> **STORED DATA**
= Beginning of Section =

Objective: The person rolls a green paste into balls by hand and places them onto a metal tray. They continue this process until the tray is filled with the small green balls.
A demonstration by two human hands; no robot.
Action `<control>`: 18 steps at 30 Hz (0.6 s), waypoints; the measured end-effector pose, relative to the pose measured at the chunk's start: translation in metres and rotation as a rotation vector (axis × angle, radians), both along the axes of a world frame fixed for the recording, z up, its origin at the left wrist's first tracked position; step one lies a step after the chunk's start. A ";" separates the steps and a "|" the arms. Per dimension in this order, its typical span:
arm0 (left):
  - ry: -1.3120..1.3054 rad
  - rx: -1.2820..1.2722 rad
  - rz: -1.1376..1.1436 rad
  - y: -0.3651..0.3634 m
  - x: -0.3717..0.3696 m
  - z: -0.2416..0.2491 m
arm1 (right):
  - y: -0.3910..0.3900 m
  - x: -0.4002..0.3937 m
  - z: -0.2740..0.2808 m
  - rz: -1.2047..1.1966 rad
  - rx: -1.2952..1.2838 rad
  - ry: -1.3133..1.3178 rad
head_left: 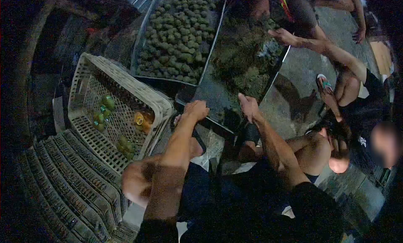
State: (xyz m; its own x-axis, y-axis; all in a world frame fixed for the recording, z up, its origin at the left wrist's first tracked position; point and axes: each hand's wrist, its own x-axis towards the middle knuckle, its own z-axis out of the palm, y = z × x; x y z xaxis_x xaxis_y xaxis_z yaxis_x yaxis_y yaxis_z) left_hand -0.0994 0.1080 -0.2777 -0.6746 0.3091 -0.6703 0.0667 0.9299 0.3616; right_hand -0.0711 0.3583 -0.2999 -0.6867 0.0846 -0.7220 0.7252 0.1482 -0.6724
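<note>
My left hand (196, 110) is closed in a fist at the near left corner of a dark tray (208, 102); whatever its fingers hold, if anything, is hidden. Over the near right part of that tray, my right hand (249, 107) has its fingers curled and the thumb side up. I cannot make out anything in it. A heap of dark, crumbly brown-green material (239, 54) fills much of the tray, beyond both hands. To the left of my left hand stands a pale plastic crate (121, 81), with a few green fruits (108, 102) and an orange-brown item (142, 122) in it.
A second tray of many round greenish pieces (178, 37) lies at the back left. Stacked dark crates (71, 180) stand at lower left. Across the heap, another person's hand (283, 36) reaches in from the right. More people sit along the right side.
</note>
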 end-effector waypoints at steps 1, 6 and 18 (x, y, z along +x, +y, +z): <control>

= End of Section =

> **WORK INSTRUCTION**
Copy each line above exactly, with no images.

> **TASK SOLUTION**
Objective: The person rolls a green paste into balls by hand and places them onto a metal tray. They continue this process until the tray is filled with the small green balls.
A demonstration by two human hands; no robot.
Action `<control>`: 18 steps at 30 Hz (0.6 s), waypoints; the measured end-effector pose, relative to the pose measured at the chunk's start: translation in metres and rotation as a rotation vector (axis × angle, radians), both along the axes of a world frame fixed for the recording, z up, its origin at the left wrist's first tracked position; step one lies a step after the chunk's start. A ";" separates the steps and a "|" the arms. Per dimension in this order, its typical span:
arm0 (left):
  - ry: -1.3120..1.3054 rad
  - rx: -1.2820..1.2722 rad
  - rz: -1.1376..1.1436 rad
  - y: -0.3651..0.3634 m
  - x: -0.3717..0.3696 m
  - z: -0.2416..0.2491 m
arm1 (right):
  - y: -0.3910..0.3900 m
  - x: -0.4002..0.3937 m
  - z: -0.2740..0.2808 m
  - rz: -1.2047..1.1966 rad
  - rx: -1.2952..1.2838 rad
  - ry: -1.3133..1.3178 rad
head_left: 
State: (xyz m; its own x-axis, y-axis; all in a world frame fixed for the recording, z up, its origin at the left wrist's first tracked position; point and axes: each hand's wrist, its own x-axis towards the middle knuckle, its own z-axis out of the palm, y = z × x; x y z xaxis_x xaxis_y xaxis_z yaxis_x yaxis_y yaxis_z) left_hand -0.0994 0.1080 -0.2777 -0.6746 0.3091 -0.6703 0.0667 0.9299 0.3616; right_hand -0.0711 0.3583 -0.2999 -0.6867 0.0846 -0.7220 0.7252 0.1482 -0.6724
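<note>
My left hand (196, 110) is closed in a fist at the near left corner of a dark tray (208, 102); whatever its fingers hold, if anything, is hidden. Over the near right part of that tray, my right hand (249, 107) has its fingers curled and the thumb side up. I cannot make out anything in it. A heap of dark, crumbly brown-green material (239, 54) fills much of the tray, beyond both hands. To the left of my left hand stands a pale plastic crate (121, 81), with a few green fruits (108, 102) and an orange-brown item (142, 122) in it.
A second tray of many round greenish pieces (178, 37) lies at the back left. Stacked dark crates (71, 180) stand at lower left. Across the heap, another person's hand (283, 36) reaches in from the right. More people sit along the right side.
</note>
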 end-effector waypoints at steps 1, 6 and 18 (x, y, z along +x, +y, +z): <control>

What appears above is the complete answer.